Bölge Adliye Mahkemesince verilen hüküm temyiz edilmekle;
Temyiz edenin sıfatı, başvurunun süresi, kararın niteliği ve temyiz sebebine göre dosya incelendi, gereği düşünüldü;
Temyiz talebinin reddi nedenleri bulunmadığından işin esasına geçildi;
Vicdani kanının oluştuğu duruşma sürecini yansıtan tutanaklar, belgeler ve gerekçe içeriğine göre yapılan incelemede;
1- Ayrıntıları Dairemizin 29.11.2017 tarih ve 2017/2257 Esas 2017/5509 Karar sayılı ilamında belirtildiği üzere;
5271 sayılı CMK’nın 101/3. maddesi gereğince tutuklanması istenen ve seçtiği bir müdafii de bulunmayan sanığa müsnet suçun niteliği ve ön görülen ceza miktarı gözetilmeksizin müdafii görevlendirilmesinin yasal zorunluluk olması karşısında; görevlendirilen müdafii refakatinde tutuklanması nedeniyle, delillere erişme ve savunma hazırlama imkanları itibariyle (AİHM Gregaceviç/Hırvatistan) çelişmeli yargılamanın gereği olan “silahların eşitliği” ilkesinin ve Anayasanın 36, Avrupa İnsan Hakları Sözleşmesinin 6. maddeleri ile teminat altına alınan adil yargılanma hakkının ihlali sonucunu doğuracak biçimde (AİHM Salduz/Türkiye), adaletin selameti açısından gerekli olan müdafii görevlendirilmeden yargılama yapılıp savunması tespit edilmek suretiyle savunma hakkının kısıtlanması,
2- Dairemizin 19.09.2017 tarih ve 2017/1798 Esas 2017/5219 Karar sayılı kararında da belirtildiği üzere; sanığın bylock kullanıcısı olduğuna dair delilin, suçun sübutu açısından belirleyici olması karşısında, örgüt talimatı ile bu ağa dahil olunduğunun ve gizliliği sağlamak için haberleşme amacıyla kullanıldığının her türlü şüpheden uzak, kesin kanaata ulaştıracak teknik verilerle tespit edilmesi halinde sanığın örgütle bağlantısını gösteren bir delil olarak kabul edilmesi mümkündür.

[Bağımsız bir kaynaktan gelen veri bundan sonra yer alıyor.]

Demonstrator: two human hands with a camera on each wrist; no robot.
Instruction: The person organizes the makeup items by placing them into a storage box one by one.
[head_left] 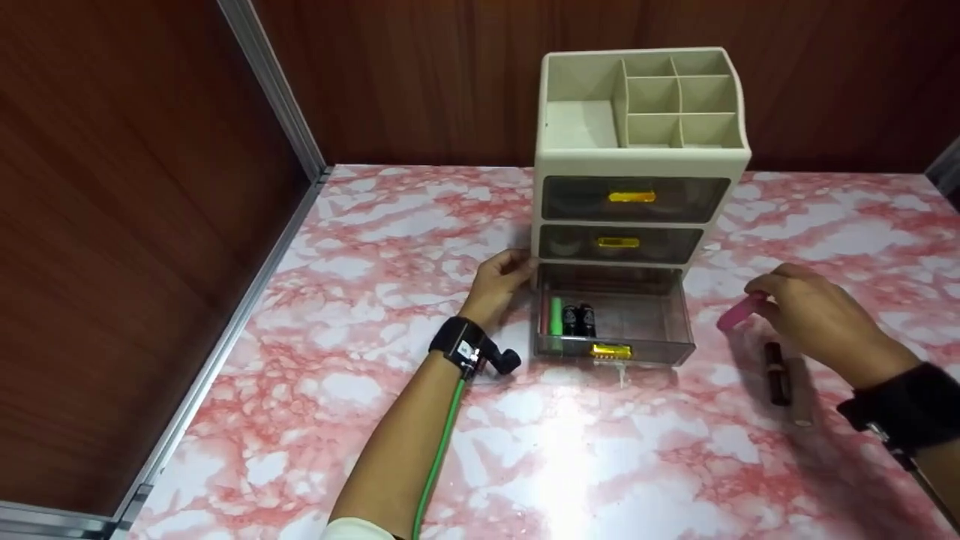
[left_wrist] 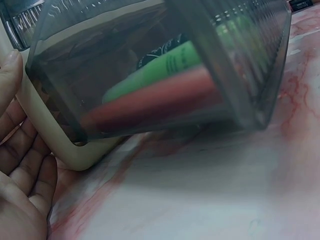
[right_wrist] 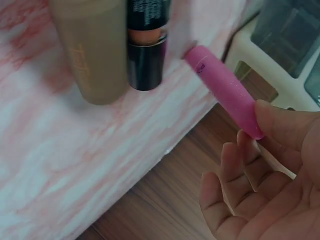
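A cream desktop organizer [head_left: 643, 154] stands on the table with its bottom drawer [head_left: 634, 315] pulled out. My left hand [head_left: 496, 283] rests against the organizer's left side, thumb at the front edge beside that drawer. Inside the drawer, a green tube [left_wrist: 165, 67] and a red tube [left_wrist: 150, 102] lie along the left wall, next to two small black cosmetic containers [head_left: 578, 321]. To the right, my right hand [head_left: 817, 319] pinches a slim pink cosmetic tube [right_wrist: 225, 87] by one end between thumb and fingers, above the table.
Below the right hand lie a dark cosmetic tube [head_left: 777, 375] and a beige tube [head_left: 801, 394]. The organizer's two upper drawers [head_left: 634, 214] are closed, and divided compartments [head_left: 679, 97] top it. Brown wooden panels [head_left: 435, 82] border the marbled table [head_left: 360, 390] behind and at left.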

Sanığın, bylock kullanıcısı olduğunu kabul etmemesi karşısında; Kastamonu Emniyet Müdürlüğü KOM Şube Müdürlüğü’nün “Yeni Bylock CBS Sorgu Sonucu” belgesinin … nolu hat ile ByLock uygulamasına ait IP adreslerine (46.166.160.137, 46.166.164.176, 46.166.164.177, 46.166.164.178, 46.166.164.179, 46.166.164.180, 46.166.164.181, 46.166.164.182, 46.166.164.183) kaç defa bağlanıldığının Bilgi Teknolojileri İletişim Kurumundan sorulması, gelen yazı cevaplarının da dosya içerisinde bulunan HTS kayıtları ile birlikte değerlendirilip, ID bilgilerine ilişkin Emniyet Genel Müdürlüğü veya Ankara Cumhuriyet Başsavcılığı’ndan tespit ve değerlendirme tutanağı temin edilerek karşılaştırmasının yapılması suretiyle sanığın hukuki durumunun takdir ve tayini gerekirken, KOM Daire Başkanlığı tarafından düzenlenen sanığın Bylock kullanıcısı olduğuna dair yetersiz belgeye dayanılarak eksik araştırma ile yazılı şekilde karar verilmesi,
Kanuna aykırı, sanığın temyiz itirazları bu nedenle yerinde görülmüş olduğundan hükmün bu sebeplerden dolayı BOZULMASINA, sanığın tutuklulukta geçirdiği süre, atılı suç için kanun maddelerinde ön görülen ceza miktarı gözetilerek tutukluluk halinin devamına, 13.02.2018 tarihinde oybirliğiyle karar verildi.